TASK PROMPT ▸
Before writing anything, find the line that contains "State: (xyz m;", then retype the entries below exactly from their first line through that one, without pictures.

RECORDED DATA ▸
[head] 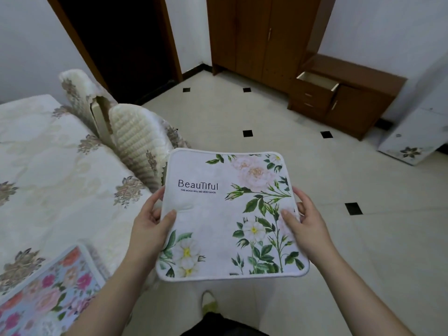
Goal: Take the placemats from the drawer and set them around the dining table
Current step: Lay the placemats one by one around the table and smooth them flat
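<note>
Currently the person is holding a white placemat [228, 214] flat in the air beside the table [48, 166]. Left hand [151, 223] is pinching its left edge, thumb on top; right hand [304, 224] is pinching the right edge likewise. A pink placemat [48, 287] is lying on the table's near corner. Across the room, a drawer [317, 81] is standing open in the cabinet [351, 103].

Two cushioned chairs [135, 139] beside table; brown wardrobe [257, 37] in corner; tiled floor [266, 112]
</note>
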`<move>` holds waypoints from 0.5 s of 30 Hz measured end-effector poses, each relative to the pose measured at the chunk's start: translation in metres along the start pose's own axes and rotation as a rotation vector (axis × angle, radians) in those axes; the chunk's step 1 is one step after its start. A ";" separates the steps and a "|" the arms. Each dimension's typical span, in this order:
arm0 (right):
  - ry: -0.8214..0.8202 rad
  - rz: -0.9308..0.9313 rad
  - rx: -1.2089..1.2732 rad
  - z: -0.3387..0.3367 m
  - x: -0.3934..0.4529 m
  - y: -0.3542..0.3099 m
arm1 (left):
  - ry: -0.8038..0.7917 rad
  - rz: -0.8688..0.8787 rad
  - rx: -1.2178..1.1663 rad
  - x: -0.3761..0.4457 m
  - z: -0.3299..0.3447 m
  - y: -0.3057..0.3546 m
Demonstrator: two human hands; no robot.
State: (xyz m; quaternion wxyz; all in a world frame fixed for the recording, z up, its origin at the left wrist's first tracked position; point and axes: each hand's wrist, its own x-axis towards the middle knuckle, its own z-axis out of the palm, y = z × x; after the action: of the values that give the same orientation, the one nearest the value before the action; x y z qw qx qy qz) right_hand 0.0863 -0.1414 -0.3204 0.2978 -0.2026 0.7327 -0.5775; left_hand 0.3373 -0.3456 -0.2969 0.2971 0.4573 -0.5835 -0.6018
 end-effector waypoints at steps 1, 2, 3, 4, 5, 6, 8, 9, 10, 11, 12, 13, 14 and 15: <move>0.000 -0.004 -0.004 0.000 0.009 -0.001 | 0.007 0.000 0.008 0.009 0.004 0.001; 0.000 -0.006 -0.008 0.001 0.018 -0.003 | 0.013 0.000 0.011 0.019 0.007 0.000; 0.000 -0.006 -0.012 0.002 0.028 -0.005 | 0.019 -0.004 0.002 0.030 0.010 0.000; 0.000 -0.007 -0.017 0.003 0.039 -0.007 | 0.022 -0.010 -0.016 0.041 0.013 0.000; 0.002 -0.010 -0.025 0.005 0.050 -0.009 | 0.016 -0.014 -0.036 0.053 0.015 0.000; 0.004 -0.013 -0.035 0.006 0.061 -0.011 | 0.004 -0.017 -0.057 0.065 0.019 0.002; 0.004 -0.017 -0.066 0.010 0.086 -0.016 | -0.017 -0.020 -0.093 0.089 0.026 0.007; 0.006 -0.016 -0.083 0.012 0.098 -0.018 | -0.022 -0.023 -0.103 0.102 0.030 0.010; 0.011 -0.019 -0.097 0.013 0.111 -0.022 | -0.026 -0.026 -0.115 0.116 0.033 0.013; 0.016 -0.028 -0.109 0.015 0.123 -0.025 | -0.029 -0.027 -0.125 0.129 0.037 0.016; 0.018 -0.035 -0.117 0.016 0.135 -0.030 | -0.040 -0.027 -0.129 0.142 0.039 0.019; 0.021 -0.035 -0.118 0.018 0.146 -0.034 | -0.058 -0.029 -0.128 0.155 0.042 0.021; 0.027 -0.032 -0.113 0.019 0.157 -0.038 | -0.078 -0.028 -0.127 0.168 0.045 0.025; 0.034 -0.028 -0.106 0.020 0.167 -0.041 | -0.090 -0.026 -0.127 0.180 0.048 0.029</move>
State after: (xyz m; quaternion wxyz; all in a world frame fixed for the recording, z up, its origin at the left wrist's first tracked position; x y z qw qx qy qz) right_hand -0.0255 -0.2733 -0.3172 0.2662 -0.2185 0.7641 -0.5455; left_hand 0.2164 -0.4900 -0.3099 0.2908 0.4176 -0.5509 -0.6615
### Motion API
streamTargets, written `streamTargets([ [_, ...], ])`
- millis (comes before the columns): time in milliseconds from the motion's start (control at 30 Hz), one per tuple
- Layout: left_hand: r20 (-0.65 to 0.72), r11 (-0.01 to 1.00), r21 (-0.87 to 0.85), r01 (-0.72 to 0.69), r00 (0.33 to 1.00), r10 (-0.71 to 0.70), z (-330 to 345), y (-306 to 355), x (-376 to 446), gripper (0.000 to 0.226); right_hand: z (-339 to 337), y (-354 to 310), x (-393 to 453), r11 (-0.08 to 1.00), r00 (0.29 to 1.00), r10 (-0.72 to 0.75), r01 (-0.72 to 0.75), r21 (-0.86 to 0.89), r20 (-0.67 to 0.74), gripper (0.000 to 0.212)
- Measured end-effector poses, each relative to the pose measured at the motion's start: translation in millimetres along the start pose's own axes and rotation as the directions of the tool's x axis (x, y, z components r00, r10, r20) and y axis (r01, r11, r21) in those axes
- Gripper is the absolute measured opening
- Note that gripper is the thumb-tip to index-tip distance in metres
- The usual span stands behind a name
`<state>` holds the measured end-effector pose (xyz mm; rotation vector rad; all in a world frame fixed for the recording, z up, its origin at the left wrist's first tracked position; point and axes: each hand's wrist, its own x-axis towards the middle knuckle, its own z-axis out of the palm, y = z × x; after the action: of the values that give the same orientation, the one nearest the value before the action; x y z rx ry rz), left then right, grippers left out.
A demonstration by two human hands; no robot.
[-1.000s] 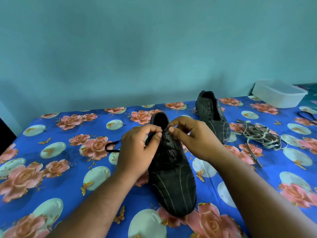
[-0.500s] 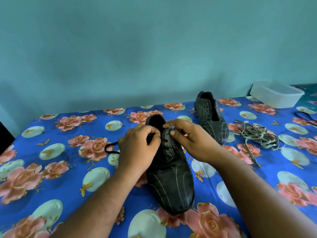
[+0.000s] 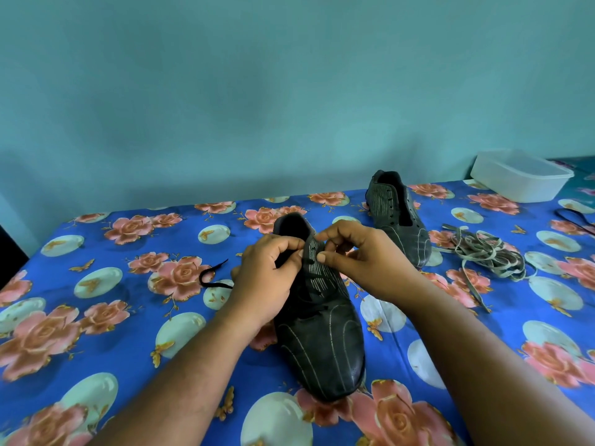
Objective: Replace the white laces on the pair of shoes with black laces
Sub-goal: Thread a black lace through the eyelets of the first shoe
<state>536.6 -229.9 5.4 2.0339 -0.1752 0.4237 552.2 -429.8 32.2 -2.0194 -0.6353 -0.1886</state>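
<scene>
Both hands pinch at the top eyelets of the near shoe (image 3: pixel 317 320), left hand (image 3: pixel 269 278) and right hand (image 3: pixel 360 262) curled on the black lace (image 3: pixel 211 276), whose free end trails left. A slipped tip could, I judge, miss its eyelet or unthread. Beyond lie the unlaced second shoe (image 3: pixel 397 217), the white laces (image 3: pixel 483 255), a floral cloth (image 3: pixel 96 317), a plastic tub (image 3: pixel 518 180) and a teal wall (image 3: pixel 257 91).

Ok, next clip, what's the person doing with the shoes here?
A person is lacing the near shoe with a black lace. Both hands work at its top eyelets: the left hand and the right hand each pinch something there, seemingly the lace, with curled fingers. A loose end of the lace trails on the flowered cloth to the left. The far shoe stands unlaced, and the old white laces lie in a heap beside it.
</scene>
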Motion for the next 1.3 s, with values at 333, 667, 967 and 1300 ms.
streamTargets([
  [333,-0.066,0.999,-0.033,-0.027,0.998,0.025,2.4,-7.2,-0.7,0.023,4.1,-1.3,-0.6,0.999,0.996,-0.042,0.044,0.025,-0.074,0.007],
  [667,0.059,0.965,-0.255,0.061,0.997,-0.047,-11.3,-13.8,-15.0,0.05,-1.3,-10.5,2.7,0.812,0.95,0.302,-0.212,0.544,-0.08,0.018],
  [967,0.142,0.967,-0.181,0.179,0.978,-0.155,-31.7,-22.6,-10.0,0.048,-44.8,4.1,11.1,0.835,0.763,0.4,-0.075,0.545,-0.508,0.022],
  [1300,0.175,0.971,-0.213,0.111,0.982,-0.074,-43.6,-20.5,-9.0,0.021,-37.3,16.2,-0.9,0.987,1.0,-0.018,0.017,-0.162,-0.006,0.021],
])
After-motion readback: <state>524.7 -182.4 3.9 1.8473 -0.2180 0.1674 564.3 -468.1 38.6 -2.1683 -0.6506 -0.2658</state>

RESULT ▸
[head] 
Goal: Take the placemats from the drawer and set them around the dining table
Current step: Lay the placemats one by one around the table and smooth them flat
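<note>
Currently the person is holding a white placemat [228, 214] flat in the air beside the table [48, 166]. Left hand [151, 223] is pinching its left edge, thumb on top; right hand [304, 224] is pinching the right edge likewise. A pink placemat [48, 287] is lying on the table's near corner. Across the room, a drawer [317, 81] is standing open in the cabinet [351, 103].

Two cushioned chairs [135, 139] beside table; brown wardrobe [257, 37] in corner; tiled floor [266, 112]
</note>
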`<move>` holds waypoints from 0.5 s of 30 Hz measured end-effector poses, each relative to the pose measured at the chunk's start: translation in metres along the start pose's own axes and rotation as a rotation vector (axis × angle, radians) in those axes; the chunk's step 1 is one step after its start. A ";" separates the steps and a "|" the arms. Each dimension's typical span, in this order:
arm0 (right):
  - ry: -0.8214..0.8202 rad
  - rz: -0.9308..0.9313 rad
  - rx: -1.2089..1.2732 rad
  - z: -0.3387..0.3367 m
  - x: -0.3934..0.4529 m
  - y: -0.3542..0.3099 m
arm1 (left):
  - ry: -0.8038..0.7917 rad
  - rz: -0.8688..0.8787 rad
  - rx: -1.2178..1.1663 rad
  - x: -0.3761..0.4457 m
  - z: -0.3299..0.3447 m
  - y: -0.3057..0.3546 m
Demonstrator: two human hands; no robot.
State: (xyz m; quaternion wxyz; all in a world frame fixed for the recording, z up, its origin at the left wrist's first tracked position; point and axes: each hand's wrist, its own x-axis towards the middle knuckle, its own z-axis out of the palm, y = z × x; after the action: of the values that give the same orientation, the one nearest the value before the action; x y z qw qx qy qz) right_hand 0.0863 -0.1414 -0.3204 0.2978 -0.2026 0.7327 -0.5775; left_hand 0.3373 -0.3456 -0.2969 0.2971 0.4573 -0.5835 -0.6018

The submitted answer is complete.